Star Trek Beyond

STB

As attested by the four “Fast and the Furious” movies he made before this, “Star Trek Beyond” director Justin Lin was never a big fan of gravity. Here, at last, he can abuse it with impunity, and some of the most exhilarating moments in this amiable, low-stakes sequel involve upended starships and artificial atmospheres, people running up walls and sliding down corridors as the camera zips around to show us every angle. It may be the most intimate look we’ve had at the structure and geography of the U.S.S. Enterprise, and it’s fun to feel the ground fall out from under you in those moments — especially since everything else about the movie is so steady and unsurprising, with a villain-of-the-week ordinariness to it.

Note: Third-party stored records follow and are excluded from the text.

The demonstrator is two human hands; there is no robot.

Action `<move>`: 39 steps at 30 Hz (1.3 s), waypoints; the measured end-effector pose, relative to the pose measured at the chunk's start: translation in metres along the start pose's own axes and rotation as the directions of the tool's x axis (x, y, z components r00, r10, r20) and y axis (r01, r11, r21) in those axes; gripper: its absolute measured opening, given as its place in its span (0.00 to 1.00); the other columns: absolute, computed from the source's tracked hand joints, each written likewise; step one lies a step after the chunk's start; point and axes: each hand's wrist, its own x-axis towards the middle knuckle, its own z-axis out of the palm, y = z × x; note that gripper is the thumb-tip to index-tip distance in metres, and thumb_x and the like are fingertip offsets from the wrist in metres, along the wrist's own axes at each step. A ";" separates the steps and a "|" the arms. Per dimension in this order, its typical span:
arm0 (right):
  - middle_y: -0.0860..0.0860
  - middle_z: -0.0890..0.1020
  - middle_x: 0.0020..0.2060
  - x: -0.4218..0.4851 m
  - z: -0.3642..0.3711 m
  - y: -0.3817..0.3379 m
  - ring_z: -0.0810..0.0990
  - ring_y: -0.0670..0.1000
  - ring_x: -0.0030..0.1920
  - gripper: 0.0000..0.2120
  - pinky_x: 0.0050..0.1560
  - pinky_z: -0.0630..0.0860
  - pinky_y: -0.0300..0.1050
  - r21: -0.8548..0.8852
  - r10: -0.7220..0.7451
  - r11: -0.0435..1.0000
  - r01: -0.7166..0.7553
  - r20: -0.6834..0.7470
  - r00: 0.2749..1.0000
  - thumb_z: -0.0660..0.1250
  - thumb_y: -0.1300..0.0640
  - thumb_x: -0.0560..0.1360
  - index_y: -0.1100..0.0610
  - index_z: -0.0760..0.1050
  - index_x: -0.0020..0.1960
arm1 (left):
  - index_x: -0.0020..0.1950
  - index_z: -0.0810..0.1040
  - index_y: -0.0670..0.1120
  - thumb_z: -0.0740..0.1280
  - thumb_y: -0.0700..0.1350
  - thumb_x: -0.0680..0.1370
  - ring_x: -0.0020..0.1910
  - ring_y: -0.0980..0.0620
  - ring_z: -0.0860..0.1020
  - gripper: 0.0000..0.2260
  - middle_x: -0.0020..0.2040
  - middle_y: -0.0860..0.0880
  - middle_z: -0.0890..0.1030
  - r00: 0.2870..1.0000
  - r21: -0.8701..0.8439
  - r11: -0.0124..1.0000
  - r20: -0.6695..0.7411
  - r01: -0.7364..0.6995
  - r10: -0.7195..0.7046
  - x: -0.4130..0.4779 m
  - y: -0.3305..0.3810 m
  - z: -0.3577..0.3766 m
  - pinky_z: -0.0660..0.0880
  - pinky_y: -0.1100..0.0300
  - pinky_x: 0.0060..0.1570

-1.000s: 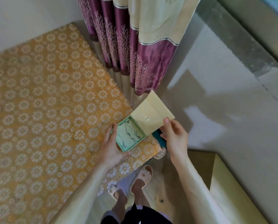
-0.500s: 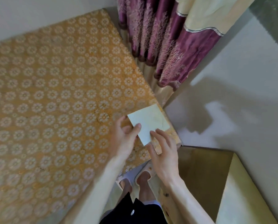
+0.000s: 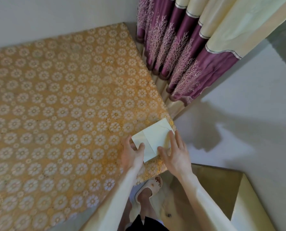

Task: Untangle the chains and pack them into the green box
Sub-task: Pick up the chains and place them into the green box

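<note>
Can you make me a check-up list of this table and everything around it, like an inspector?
Surface: orange flowered tablecloth, with both hands at its near right corner.
Job's things: cream lid lies flat at that corner; green box and chains not in view.
Clutter: nothing seen.
Hands: left hand pinches the lid's left edge; right hand rests straight fingers on its right side.
Cables: nothing seen.
Surroundings: purple and cream curtain, pale floor, a slipper below the table edge.
</note>
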 end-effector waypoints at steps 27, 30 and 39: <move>0.56 0.56 0.80 -0.008 0.016 0.013 0.60 0.56 0.79 0.32 0.76 0.65 0.54 0.135 -0.015 0.990 0.033 -0.130 0.991 0.47 0.41 0.84 0.60 0.55 0.81 | 0.83 0.43 0.48 0.65 0.56 0.81 0.81 0.43 0.54 0.40 0.83 0.48 0.46 0.872 0.573 0.662 0.245 -0.483 0.424 0.019 0.022 0.036 0.61 0.48 0.76; 0.53 0.54 0.80 -0.007 0.016 0.020 0.57 0.53 0.80 0.31 0.77 0.63 0.53 0.116 -0.063 0.990 0.076 -0.115 0.991 0.45 0.42 0.84 0.58 0.54 0.81 | 0.79 0.29 0.50 0.50 0.64 0.82 0.78 0.49 0.29 0.38 0.78 0.50 0.27 0.708 0.683 0.256 0.537 -0.684 0.458 0.020 0.027 0.029 0.38 0.43 0.79; 0.50 0.47 0.82 0.003 0.013 0.049 0.51 0.51 0.81 0.29 0.77 0.62 0.56 0.033 -0.182 0.983 0.182 0.007 0.983 0.46 0.46 0.84 0.51 0.44 0.83 | 0.76 0.25 0.52 0.34 0.65 0.79 0.75 0.49 0.24 0.31 0.74 0.51 0.21 0.748 0.759 0.130 0.570 -0.638 0.340 0.023 0.023 0.038 0.34 0.39 0.77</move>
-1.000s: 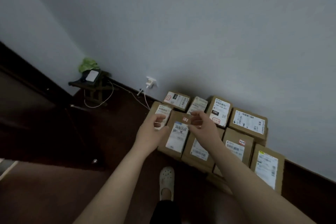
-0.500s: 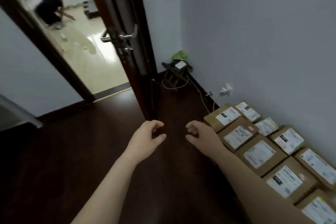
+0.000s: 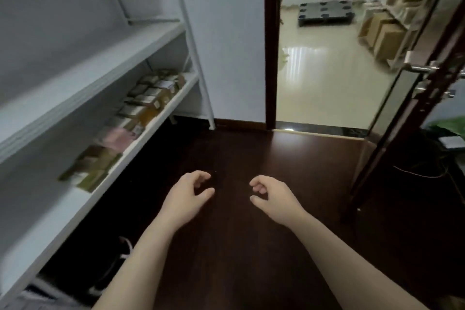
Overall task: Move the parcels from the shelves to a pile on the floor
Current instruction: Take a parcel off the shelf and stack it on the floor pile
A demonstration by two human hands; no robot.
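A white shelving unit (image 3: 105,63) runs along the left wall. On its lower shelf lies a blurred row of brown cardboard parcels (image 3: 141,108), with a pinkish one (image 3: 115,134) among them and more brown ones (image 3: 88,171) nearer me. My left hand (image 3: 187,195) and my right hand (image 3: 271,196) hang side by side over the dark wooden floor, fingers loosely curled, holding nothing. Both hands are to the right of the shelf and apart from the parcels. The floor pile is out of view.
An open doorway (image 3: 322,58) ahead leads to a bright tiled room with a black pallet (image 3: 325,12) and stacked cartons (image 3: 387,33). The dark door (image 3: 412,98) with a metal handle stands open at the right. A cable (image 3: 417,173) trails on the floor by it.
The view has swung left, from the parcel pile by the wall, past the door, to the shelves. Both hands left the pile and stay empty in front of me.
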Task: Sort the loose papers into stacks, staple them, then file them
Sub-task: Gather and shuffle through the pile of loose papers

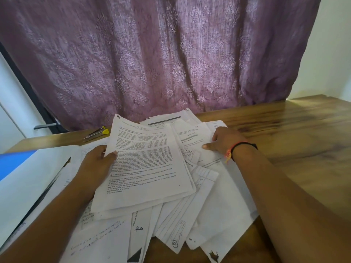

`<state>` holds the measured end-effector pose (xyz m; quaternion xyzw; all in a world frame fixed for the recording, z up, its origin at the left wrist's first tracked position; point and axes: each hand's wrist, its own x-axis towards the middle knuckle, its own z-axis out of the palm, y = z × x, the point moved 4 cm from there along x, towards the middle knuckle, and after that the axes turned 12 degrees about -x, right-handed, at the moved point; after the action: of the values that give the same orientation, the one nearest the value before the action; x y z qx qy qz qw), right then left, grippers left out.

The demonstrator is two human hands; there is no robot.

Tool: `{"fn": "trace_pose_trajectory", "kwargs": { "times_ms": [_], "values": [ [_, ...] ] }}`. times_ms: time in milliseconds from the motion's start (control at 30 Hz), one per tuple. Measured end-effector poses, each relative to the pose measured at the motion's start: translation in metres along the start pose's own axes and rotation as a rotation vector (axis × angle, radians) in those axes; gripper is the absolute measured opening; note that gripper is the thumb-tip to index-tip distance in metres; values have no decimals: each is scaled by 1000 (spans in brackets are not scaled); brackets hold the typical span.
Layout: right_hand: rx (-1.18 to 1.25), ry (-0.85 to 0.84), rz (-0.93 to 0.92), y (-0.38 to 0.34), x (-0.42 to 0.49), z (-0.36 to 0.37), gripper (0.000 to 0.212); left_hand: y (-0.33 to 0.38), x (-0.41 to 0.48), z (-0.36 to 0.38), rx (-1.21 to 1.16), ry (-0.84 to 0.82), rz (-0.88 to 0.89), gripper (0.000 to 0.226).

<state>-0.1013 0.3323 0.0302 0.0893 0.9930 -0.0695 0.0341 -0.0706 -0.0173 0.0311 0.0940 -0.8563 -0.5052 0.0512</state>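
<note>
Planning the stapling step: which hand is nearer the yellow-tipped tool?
Left. The left hand, gripping a printed packet, is just in front of the yellow-tipped tool; the right hand rests on loose papers far to its right.

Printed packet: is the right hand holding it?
No, the left hand grips the printed packet at its left edge, while the right hand rests flat on the loose papers beside it.

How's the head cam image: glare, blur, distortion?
Head view: glare on the wooden table at far right; wide-angle lens bends the table's edges; text on the printed stack is soft, barely legible; lighting diffuse, no hard shadows.
</note>
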Motion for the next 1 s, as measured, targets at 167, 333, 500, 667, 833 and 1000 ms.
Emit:
{"fn": "trace_pose_trajectory", "kwargs": {
  "times_ms": [167, 333, 500, 667, 833, 1000],
  "values": [
    [-85, 80, 42, -4, -4, -2, 64, 11, -7, 4, -61, 22, 72, 33],
    [-136, -171, -37, -22, -14, 13, 77, 9, -9, 14, -17, 27, 62, 40],
    [-95, -150, -77, -25, -15, 10, 78, 8, -8, 15, -14, 29, 60, 41],
    [-88, -146, -122, -22, -14, 10, 69, 7, -7, 15, -17, 31, 60, 40],
    [-55, -35, -125, -18, -16, -1, 54, 8, -7, 13, -7, 25, 38, 43],
    [155, 28, -91, -11, -10, -9, 53, 8, -8, 13, -8, 24, 33, 41]
  ]
}}
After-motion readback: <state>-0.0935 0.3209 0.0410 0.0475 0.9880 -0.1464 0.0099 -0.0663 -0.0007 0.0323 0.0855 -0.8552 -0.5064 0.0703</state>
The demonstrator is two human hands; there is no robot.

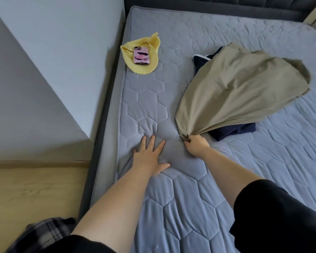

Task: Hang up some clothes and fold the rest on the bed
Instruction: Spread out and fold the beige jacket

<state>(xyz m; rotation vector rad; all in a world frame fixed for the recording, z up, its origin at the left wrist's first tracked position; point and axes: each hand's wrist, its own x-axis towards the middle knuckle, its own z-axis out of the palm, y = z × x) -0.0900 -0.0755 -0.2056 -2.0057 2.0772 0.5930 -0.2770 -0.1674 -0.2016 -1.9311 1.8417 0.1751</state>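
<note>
Seemingly starting a fold: gripping bunched khaki fabric garment in right hand, left hand open flat; needs spreading.

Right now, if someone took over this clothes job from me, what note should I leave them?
Left hand: flat on the mattress, fingers spread, holding nothing.
Right hand: grips the bunched end of the khaki garment, which is lifted and spread over the navy garment.
Also on the bed: a yellow cloth near the left edge, with a pink phone lying on it.
Done: nothing clearly folded, and no hanger is in view.
Left: probably lay the khaki garment flat and fold or hang it, then the navy one. Move the phone before handling the yellow cloth.
</note>
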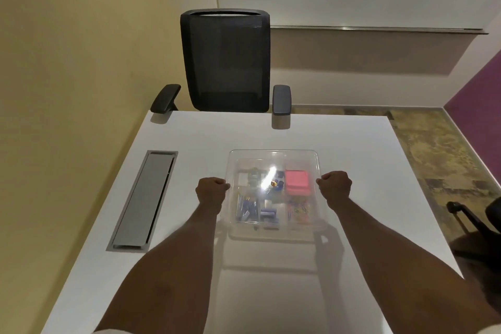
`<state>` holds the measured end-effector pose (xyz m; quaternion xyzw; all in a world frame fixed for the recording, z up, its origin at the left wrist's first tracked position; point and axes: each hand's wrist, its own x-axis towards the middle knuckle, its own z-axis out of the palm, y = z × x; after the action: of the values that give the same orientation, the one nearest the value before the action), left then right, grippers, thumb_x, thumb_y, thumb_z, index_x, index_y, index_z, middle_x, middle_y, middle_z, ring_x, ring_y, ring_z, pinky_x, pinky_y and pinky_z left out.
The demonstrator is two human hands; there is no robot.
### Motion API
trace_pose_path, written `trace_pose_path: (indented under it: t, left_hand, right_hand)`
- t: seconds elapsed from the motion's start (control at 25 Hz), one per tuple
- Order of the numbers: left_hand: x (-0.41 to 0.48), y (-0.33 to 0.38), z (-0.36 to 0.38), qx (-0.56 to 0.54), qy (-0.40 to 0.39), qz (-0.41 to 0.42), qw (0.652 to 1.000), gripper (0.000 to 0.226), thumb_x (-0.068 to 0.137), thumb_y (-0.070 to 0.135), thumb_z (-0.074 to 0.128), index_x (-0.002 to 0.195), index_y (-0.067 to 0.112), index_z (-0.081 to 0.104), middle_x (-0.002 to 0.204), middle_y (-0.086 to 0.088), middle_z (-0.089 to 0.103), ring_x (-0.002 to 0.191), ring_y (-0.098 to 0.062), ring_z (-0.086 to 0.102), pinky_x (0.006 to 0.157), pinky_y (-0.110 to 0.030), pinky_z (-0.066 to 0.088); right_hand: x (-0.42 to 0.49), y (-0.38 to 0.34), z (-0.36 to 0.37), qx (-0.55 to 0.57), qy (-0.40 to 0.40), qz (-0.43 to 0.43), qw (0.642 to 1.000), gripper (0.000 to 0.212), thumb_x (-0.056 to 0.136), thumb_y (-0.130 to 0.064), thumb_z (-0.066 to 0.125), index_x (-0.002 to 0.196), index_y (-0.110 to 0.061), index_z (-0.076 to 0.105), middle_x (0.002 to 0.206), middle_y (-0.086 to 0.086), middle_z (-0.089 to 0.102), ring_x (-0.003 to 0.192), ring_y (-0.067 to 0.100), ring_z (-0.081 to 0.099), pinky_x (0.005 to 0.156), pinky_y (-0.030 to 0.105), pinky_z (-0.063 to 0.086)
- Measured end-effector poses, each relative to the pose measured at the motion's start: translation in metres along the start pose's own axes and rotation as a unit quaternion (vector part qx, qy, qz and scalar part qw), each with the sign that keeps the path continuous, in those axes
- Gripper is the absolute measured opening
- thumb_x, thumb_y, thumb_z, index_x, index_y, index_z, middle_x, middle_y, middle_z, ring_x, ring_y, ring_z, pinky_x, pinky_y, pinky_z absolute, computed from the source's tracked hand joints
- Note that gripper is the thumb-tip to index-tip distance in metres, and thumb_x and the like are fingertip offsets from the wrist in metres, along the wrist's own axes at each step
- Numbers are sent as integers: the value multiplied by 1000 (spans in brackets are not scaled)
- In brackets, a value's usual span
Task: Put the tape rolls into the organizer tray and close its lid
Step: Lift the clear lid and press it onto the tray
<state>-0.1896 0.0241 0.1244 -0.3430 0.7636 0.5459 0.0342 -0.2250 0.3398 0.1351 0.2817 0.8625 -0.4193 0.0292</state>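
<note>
A clear plastic organizer tray (271, 234) sits on the white table (189, 138) in front of me. Over it is a clear lid (273, 156), its far edge seeming slightly raised. My left hand (211, 190) is closed on the lid's left edge and my right hand (336, 184) on its right edge. Through the lid I see a pink pad (297, 183), blue clips (249, 210), colourful paper clips (298, 210) and a greyish round item (254, 175) that may be a tape roll. Glare blurs the middle compartments.
A black mesh office chair (226, 62) stands at the table's far edge. A grey cable-slot cover (143, 200) is set into the table on the left. Part of another black chair (477, 219) shows at the right, beyond the table's edge.
</note>
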Motion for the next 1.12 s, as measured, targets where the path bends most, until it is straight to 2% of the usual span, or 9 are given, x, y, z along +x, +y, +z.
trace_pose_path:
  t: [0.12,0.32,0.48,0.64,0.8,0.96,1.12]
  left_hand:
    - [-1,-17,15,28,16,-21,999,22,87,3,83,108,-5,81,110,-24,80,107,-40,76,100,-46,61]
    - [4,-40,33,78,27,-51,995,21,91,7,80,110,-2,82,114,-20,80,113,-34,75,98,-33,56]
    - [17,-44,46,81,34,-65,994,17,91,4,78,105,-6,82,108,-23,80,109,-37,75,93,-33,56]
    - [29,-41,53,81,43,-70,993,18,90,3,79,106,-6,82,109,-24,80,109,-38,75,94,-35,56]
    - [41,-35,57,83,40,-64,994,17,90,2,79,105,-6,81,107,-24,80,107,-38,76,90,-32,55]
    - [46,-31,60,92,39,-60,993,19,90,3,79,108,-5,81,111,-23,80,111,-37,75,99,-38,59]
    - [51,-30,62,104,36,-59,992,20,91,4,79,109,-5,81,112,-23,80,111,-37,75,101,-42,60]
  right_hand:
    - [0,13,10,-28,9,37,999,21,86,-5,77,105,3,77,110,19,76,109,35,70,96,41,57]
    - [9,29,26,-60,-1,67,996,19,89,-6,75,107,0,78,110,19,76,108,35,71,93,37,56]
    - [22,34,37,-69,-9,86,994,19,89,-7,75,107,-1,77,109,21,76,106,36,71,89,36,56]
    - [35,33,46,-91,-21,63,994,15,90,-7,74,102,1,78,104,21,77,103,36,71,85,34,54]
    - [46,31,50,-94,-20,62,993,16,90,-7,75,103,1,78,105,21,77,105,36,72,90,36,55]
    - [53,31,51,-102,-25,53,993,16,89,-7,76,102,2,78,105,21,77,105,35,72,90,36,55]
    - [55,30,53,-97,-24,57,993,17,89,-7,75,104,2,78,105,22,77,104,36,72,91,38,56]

That villain is Krall (Idris Elba), a fearsome warlord who attacks the Enterprise in search of (what else?) an ancient artifact with which he can (what else?) conquer the galaxy. Krall and his very cool fleet of swarming, synchronized warships do significant damage to the most molested spaceship in the annals of fiction and take most of the crew — including Uhura (Zoe Saldana) and Sulu (John Cho) — back to headquarters on a remote planet. It thus befalls Capt. Kirk (Chris Pine), et al., to rescue them, aided by a fierce new character, Jaylah (Sofia Boutella), who lives in the wreckage of a Federation starship that crashed on the planet a century earlier. Jaylah, working first with the marooned Scotty (Simon Pegg) and then with the rest of the Enterprise officers, may remind you of a certain Rey in a certain other recent Star-related sequel.

This all comes at a pivotal juncture for the Enterprise crew. As Kirk explains in his opening log, they’ve been in space for a few years, and the loneliness and repetition are taking their toll. The mission has begun to feel “episodic,” Kirk says, no doubt an intentional reference on the part of screenwriters Simon Pegg (who plays Scotty) and Doug Jung (who appears briefly as Sulu’s partner) to the saga’s TV origins. But that’s just the thing. Though the film glides merrily through its paces, it has no more urgency than a mid-season episode of a Trek TV show, no risks for anyone but the unnamed crew members.

It’s even lighter on character development — which is a shame, because we’ve really come to enjoy these new versions of the iconic characters. The actors are comfortable in the roles — Bones (Karl Urban) and Spock (Zachary Quinto) get some quality odd-couple time together; Chekov (Anton Yelchin) gets to hang out with Kirk — but everybody’s the same at the end of the film as they were when it started. (Except, that is, for the resolved mini-crisis over whether Kirk and/or Spock might leave the Enterprise for other assignments. Of course they won’t.) The personal lives of the Enterprise officers are on hold this week. And it’s too bad, because if Lin’s keen visual sense were paired with a weightier, meatier story, he’d really be able to soar.

B- (2 hrs., 2 min.; PG-13, sci-fi action and violence, nothing too intense.)